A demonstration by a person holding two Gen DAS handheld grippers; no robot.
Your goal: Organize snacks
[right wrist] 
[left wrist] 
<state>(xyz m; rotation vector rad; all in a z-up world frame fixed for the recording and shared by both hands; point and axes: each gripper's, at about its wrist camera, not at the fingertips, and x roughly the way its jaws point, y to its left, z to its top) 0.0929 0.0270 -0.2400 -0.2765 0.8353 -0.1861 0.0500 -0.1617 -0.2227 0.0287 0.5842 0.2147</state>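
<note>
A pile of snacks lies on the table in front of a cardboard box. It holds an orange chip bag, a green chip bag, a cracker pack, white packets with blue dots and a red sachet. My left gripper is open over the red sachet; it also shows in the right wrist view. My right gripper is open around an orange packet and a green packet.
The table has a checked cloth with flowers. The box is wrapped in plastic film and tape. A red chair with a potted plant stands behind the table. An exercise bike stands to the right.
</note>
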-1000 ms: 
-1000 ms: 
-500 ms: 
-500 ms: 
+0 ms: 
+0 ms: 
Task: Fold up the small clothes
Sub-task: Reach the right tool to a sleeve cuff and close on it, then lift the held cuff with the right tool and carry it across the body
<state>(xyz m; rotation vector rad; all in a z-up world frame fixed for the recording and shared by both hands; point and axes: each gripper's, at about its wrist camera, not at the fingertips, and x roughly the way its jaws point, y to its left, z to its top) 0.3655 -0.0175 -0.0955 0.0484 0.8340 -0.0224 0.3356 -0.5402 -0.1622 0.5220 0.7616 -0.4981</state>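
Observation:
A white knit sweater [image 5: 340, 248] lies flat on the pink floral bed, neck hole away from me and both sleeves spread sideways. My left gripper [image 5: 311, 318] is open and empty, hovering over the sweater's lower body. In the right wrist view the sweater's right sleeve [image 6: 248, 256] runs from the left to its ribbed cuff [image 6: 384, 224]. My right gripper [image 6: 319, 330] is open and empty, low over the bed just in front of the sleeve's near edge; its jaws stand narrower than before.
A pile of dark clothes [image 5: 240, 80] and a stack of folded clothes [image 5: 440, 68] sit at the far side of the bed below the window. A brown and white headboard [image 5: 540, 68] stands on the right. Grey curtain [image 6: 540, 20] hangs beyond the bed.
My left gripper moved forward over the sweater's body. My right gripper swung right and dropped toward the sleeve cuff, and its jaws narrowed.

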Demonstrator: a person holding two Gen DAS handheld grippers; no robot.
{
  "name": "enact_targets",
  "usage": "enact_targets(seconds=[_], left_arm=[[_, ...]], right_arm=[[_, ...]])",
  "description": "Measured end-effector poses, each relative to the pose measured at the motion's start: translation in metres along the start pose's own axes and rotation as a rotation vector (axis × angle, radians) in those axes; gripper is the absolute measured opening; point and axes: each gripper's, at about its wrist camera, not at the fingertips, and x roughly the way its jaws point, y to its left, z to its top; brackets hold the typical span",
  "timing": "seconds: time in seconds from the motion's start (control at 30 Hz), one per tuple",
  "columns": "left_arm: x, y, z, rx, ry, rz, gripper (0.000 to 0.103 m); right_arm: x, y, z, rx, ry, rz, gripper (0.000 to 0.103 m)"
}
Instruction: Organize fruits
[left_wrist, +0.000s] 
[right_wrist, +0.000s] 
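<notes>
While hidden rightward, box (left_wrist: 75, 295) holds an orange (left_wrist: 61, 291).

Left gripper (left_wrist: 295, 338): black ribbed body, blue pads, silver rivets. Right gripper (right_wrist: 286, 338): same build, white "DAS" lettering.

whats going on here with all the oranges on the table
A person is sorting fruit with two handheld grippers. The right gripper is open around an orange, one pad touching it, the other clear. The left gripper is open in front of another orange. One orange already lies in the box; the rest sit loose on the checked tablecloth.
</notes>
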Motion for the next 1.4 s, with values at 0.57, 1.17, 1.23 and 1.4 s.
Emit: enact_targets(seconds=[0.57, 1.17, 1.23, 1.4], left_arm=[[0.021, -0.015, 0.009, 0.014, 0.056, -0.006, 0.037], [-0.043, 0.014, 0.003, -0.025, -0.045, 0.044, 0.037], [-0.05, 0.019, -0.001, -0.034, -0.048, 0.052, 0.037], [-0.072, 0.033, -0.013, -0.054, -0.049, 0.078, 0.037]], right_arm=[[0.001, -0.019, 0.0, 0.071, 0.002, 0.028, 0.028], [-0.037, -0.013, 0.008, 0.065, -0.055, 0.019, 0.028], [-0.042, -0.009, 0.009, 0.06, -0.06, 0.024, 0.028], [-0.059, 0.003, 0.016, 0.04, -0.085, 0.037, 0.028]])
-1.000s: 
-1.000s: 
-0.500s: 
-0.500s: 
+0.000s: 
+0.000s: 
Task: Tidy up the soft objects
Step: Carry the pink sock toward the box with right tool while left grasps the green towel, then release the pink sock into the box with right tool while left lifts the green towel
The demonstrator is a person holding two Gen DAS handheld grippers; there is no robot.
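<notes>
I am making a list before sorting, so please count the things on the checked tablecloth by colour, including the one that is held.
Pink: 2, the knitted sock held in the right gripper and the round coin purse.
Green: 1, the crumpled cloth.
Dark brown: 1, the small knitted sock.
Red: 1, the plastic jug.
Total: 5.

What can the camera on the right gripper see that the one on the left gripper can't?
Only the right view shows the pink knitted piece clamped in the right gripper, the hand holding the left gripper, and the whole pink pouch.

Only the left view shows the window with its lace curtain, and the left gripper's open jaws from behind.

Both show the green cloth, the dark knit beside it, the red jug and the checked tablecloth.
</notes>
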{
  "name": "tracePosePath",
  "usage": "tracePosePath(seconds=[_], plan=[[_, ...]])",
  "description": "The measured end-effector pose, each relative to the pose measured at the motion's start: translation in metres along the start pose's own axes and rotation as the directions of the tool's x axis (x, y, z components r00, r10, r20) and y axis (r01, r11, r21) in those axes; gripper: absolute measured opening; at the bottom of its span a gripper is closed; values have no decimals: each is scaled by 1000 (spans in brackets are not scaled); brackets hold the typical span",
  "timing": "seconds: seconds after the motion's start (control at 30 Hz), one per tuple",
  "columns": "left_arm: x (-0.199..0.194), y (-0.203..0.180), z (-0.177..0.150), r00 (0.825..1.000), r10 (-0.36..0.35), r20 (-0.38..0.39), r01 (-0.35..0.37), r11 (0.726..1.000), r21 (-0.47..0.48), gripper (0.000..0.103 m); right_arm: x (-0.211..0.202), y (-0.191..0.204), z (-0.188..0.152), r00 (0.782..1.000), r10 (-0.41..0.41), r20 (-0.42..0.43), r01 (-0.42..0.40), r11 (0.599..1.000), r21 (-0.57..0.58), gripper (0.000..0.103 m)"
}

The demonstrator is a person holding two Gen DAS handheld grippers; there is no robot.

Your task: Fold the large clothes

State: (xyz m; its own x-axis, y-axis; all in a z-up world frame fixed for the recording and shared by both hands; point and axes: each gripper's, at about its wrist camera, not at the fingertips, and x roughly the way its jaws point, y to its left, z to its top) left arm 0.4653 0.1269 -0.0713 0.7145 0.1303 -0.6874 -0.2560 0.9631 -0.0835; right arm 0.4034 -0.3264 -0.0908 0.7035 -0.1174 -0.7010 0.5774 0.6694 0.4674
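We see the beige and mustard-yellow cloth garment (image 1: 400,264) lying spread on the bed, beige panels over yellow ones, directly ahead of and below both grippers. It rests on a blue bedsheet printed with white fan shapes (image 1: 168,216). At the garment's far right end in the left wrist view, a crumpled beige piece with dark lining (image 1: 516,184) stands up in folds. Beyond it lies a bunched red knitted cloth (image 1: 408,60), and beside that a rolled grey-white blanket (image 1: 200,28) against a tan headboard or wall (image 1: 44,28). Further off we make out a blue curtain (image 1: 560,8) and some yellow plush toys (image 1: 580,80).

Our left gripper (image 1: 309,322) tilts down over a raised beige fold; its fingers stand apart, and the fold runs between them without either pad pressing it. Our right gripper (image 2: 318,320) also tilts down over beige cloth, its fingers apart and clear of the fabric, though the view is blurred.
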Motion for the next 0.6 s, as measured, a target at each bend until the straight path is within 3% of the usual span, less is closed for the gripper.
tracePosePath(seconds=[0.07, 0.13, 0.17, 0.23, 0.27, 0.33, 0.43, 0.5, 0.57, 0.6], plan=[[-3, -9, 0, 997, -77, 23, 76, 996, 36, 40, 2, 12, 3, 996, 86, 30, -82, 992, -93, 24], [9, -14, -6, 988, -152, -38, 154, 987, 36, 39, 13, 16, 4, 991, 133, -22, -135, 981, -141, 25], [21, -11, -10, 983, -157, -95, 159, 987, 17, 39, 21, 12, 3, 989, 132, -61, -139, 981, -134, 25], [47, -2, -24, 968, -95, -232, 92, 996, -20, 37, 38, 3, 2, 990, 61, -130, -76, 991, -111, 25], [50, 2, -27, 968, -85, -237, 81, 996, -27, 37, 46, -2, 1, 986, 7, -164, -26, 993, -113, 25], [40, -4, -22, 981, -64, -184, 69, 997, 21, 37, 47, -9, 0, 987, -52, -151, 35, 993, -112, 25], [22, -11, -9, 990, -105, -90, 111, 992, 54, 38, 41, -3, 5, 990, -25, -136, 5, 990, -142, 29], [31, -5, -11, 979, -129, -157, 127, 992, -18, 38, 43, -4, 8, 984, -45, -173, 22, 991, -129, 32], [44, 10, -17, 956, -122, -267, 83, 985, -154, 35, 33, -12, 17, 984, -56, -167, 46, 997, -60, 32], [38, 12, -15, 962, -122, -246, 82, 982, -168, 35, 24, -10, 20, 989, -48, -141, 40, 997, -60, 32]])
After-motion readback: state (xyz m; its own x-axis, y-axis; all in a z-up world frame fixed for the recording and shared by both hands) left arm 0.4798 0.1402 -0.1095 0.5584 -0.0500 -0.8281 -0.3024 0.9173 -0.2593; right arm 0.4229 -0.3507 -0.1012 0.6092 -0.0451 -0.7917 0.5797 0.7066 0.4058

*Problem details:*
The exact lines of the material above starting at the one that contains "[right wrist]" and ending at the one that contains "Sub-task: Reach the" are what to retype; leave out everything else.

*Solution for this problem:*
[right wrist] 
[left wrist] 
<state>(xyz m; rotation vector rad; all in a z-up world frame fixed for the recording and shared by both hands; point and axes: each gripper's, at about its wrist camera, not at the fingertips, and x roughly the way its jaws point, y to its left, z to its top) 0.0929 0.0270 -0.2400 -0.2765 0.8353 -0.1861 0.0500 -0.1617 -0.2227 0.0287 0.5842 0.2147</state>
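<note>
A pile of snacks lies on the table in front of a cardboard box. It holds an orange chip bag, a green chip bag, a cracker pack, white packets with blue dots and a red sachet. My left gripper is open over the red sachet; it also shows in the right wrist view. My right gripper is open around an orange packet and a green packet.
The table has a checked cloth with flowers. The box is wrapped in plastic film and tape. A red chair with a potted plant stands behind the table. An exercise bike stands to the right.
</note>
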-1000 ms: 
-1000 ms: 
-500 ms: 
-500 ms: 
+0 ms: 
+0 ms: 
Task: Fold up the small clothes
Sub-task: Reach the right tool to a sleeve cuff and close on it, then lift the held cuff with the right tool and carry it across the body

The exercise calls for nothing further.